30 For my eyes have seen your salvation,
31 which you have prepared in the sight of all nations:
32 a light for revelation to the Gentiles,
and the glory of your people Israel.”

 33 The child’s father and mother marveled at what was said about him. 34 Then Simeon blessed them and said to Mary, his mother: “This child is destined to cause the falling and rising of many in Israel, and to be a sign that will be spoken against, 35 so that the thoughts of many hearts will be revealed. And a sword will pierce your own soul too.”

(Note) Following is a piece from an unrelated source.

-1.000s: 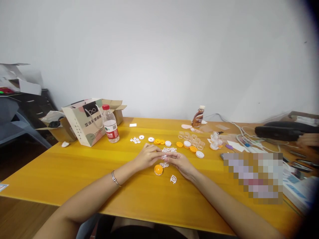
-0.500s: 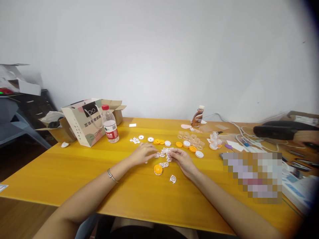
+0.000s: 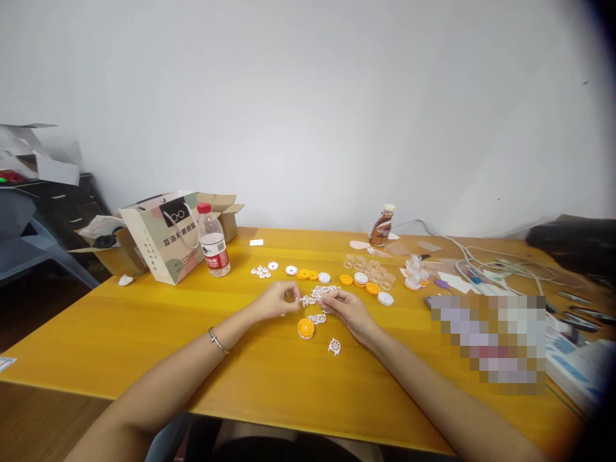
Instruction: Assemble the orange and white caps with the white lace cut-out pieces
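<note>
My left hand (image 3: 279, 300) pinches thumb and forefinger together at the edge of a small white spoked plastic piece (image 3: 308, 300). Opposite it, my right hand (image 3: 350, 312) is closed, its fingertips pressed together on a white spoked piece that they mostly cover. More such wheel-like pieces (image 3: 317, 319) lie below and around the fingers. In front of them sits a round orange cup-shaped part (image 3: 305, 328) with a white base. A single spoked piece (image 3: 334, 346) lies nearer to me, below my right hand.
Orange and white discs (image 3: 324, 278) run in a row behind my hands, with clear rings (image 3: 369, 266) beyond. Small white parts (image 3: 260, 272) lie left. A water bottle (image 3: 213, 247), a paper bag (image 3: 168, 240), a brown bottle (image 3: 382, 226) and cables (image 3: 474, 256) stand or lie farther out.
My left thumb and forefinger have closed at the white piece; before, they were apart. At the far right, a person's hand beside a black object has gone, and the object has shifted right.
</note>
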The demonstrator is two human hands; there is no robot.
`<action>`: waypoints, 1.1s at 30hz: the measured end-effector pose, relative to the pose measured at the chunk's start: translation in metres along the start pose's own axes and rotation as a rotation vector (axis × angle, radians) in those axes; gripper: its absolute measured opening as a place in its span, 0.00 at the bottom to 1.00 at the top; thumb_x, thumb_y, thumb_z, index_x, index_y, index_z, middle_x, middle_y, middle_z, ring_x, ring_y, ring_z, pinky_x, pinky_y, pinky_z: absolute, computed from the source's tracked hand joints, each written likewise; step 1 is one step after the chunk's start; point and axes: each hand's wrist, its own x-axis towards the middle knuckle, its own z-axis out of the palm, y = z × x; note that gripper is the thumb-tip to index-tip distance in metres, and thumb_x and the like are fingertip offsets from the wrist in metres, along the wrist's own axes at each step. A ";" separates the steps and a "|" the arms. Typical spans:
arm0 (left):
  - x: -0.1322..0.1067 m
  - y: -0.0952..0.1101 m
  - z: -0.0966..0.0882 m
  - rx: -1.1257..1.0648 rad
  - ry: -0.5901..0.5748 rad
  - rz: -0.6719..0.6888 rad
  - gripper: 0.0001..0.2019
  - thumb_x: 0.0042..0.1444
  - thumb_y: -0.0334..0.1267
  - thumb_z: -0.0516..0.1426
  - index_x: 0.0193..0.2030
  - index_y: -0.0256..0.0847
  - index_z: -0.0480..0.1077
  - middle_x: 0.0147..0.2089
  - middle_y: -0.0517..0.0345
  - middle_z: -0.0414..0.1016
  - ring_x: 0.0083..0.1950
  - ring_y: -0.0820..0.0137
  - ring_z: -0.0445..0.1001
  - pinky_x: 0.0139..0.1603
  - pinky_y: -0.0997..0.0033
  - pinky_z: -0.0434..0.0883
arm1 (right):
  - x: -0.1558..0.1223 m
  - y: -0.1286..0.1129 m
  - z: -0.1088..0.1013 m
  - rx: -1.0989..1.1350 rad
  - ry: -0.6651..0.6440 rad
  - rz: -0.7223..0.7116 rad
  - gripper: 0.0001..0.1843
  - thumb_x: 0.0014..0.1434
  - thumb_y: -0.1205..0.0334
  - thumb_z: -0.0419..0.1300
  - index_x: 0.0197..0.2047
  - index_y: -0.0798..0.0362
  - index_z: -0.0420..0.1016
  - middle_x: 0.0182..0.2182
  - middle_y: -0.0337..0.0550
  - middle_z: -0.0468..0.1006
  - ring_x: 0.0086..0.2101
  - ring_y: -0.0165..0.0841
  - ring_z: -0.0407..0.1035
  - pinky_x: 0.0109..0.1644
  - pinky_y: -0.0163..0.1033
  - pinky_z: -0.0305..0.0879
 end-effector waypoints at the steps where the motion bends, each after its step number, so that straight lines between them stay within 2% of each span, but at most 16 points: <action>1: 0.000 -0.001 0.001 -0.045 0.012 -0.035 0.03 0.46 0.32 0.55 0.29 0.35 0.66 0.28 0.60 0.71 0.28 0.77 0.67 0.29 0.80 0.62 | 0.001 0.001 -0.001 -0.007 0.001 0.003 0.11 0.38 0.59 0.67 0.26 0.55 0.72 0.26 0.37 0.75 0.30 0.26 0.69 0.42 0.35 0.63; 3: 0.001 -0.003 0.003 -0.143 0.021 -0.093 0.05 0.45 0.33 0.56 0.30 0.34 0.66 0.27 0.60 0.70 0.27 0.78 0.66 0.28 0.81 0.62 | 0.002 0.003 -0.002 -0.037 0.008 0.000 0.12 0.38 0.59 0.68 0.27 0.55 0.73 0.27 0.38 0.76 0.30 0.27 0.69 0.42 0.35 0.64; 7: 0.003 -0.002 0.004 -0.330 -0.021 -0.181 0.11 0.48 0.36 0.55 0.39 0.34 0.66 0.27 0.58 0.70 0.25 0.77 0.67 0.24 0.81 0.62 | 0.003 0.005 -0.003 -0.106 0.017 -0.014 0.13 0.36 0.59 0.68 0.26 0.54 0.73 0.26 0.39 0.76 0.31 0.29 0.69 0.41 0.37 0.64; 10: 0.004 0.002 0.002 -0.426 -0.054 -0.224 0.13 0.50 0.39 0.55 0.39 0.33 0.69 0.28 0.56 0.71 0.27 0.76 0.68 0.25 0.80 0.63 | 0.003 0.004 -0.002 -0.138 0.007 -0.029 0.13 0.36 0.59 0.68 0.27 0.54 0.72 0.27 0.39 0.76 0.32 0.30 0.70 0.42 0.38 0.64; 14: 0.004 0.003 0.003 -0.461 -0.086 -0.258 0.15 0.45 0.40 0.59 0.40 0.34 0.70 0.28 0.58 0.71 0.27 0.76 0.68 0.26 0.80 0.62 | 0.001 0.002 -0.001 -0.182 -0.007 -0.052 0.14 0.38 0.60 0.67 0.30 0.53 0.72 0.31 0.39 0.77 0.34 0.31 0.70 0.43 0.38 0.64; 17: 0.004 0.000 0.006 -0.461 -0.058 -0.249 0.16 0.44 0.40 0.60 0.39 0.34 0.71 0.28 0.57 0.72 0.28 0.76 0.68 0.28 0.79 0.63 | 0.000 0.002 0.000 -0.216 -0.022 -0.050 0.16 0.38 0.60 0.67 0.34 0.53 0.73 0.35 0.42 0.77 0.36 0.32 0.70 0.45 0.39 0.63; 21: 0.005 0.002 0.010 -0.518 0.017 -0.205 0.15 0.45 0.39 0.60 0.40 0.32 0.70 0.29 0.55 0.73 0.30 0.73 0.71 0.33 0.76 0.66 | 0.000 0.003 0.000 -0.226 -0.015 -0.080 0.16 0.38 0.60 0.67 0.33 0.53 0.73 0.35 0.42 0.77 0.37 0.34 0.71 0.46 0.41 0.63; 24: 0.003 0.012 0.010 -0.554 0.039 -0.110 0.14 0.48 0.38 0.59 0.40 0.32 0.70 0.31 0.54 0.73 0.33 0.72 0.71 0.37 0.72 0.67 | 0.000 0.003 0.002 -0.216 -0.025 -0.098 0.16 0.37 0.60 0.67 0.32 0.53 0.71 0.33 0.41 0.77 0.35 0.34 0.71 0.45 0.42 0.64; 29: -0.001 0.030 0.011 -0.328 0.106 0.127 0.10 0.48 0.37 0.59 0.38 0.38 0.73 0.38 0.52 0.70 0.40 0.70 0.69 0.42 0.71 0.66 | -0.003 0.002 0.006 -0.205 -0.070 -0.105 0.17 0.37 0.60 0.67 0.33 0.52 0.71 0.32 0.40 0.77 0.34 0.34 0.72 0.44 0.42 0.65; 33: -0.001 0.028 0.016 -0.247 0.173 0.187 0.10 0.50 0.36 0.58 0.40 0.40 0.73 0.39 0.52 0.70 0.42 0.69 0.68 0.46 0.67 0.65 | -0.005 -0.001 0.009 -0.196 -0.114 -0.089 0.17 0.38 0.60 0.67 0.34 0.52 0.72 0.32 0.41 0.77 0.36 0.34 0.72 0.46 0.43 0.64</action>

 36 There was also a prophet, Anna, the daughter of Penuel, of the tribe of Asher. She was very old; she had lived with her husband seven years after her marriage, 37 and then was a widow until she was eighty-four.[e] She never left the temple but worshiped night and day, fasting and praying. 38 Coming up to them at that very moment, she gave thanks to God and spoke about the child to all who were looking forward to the redemption of Jerusalem.

 39 When Joseph and Mary had done everything required by the Law of the Lord, they returned to Galilee to their own town of Nazareth. 40 And the child grew and became strong; he was filled with wisdom, and the grace of God was on him.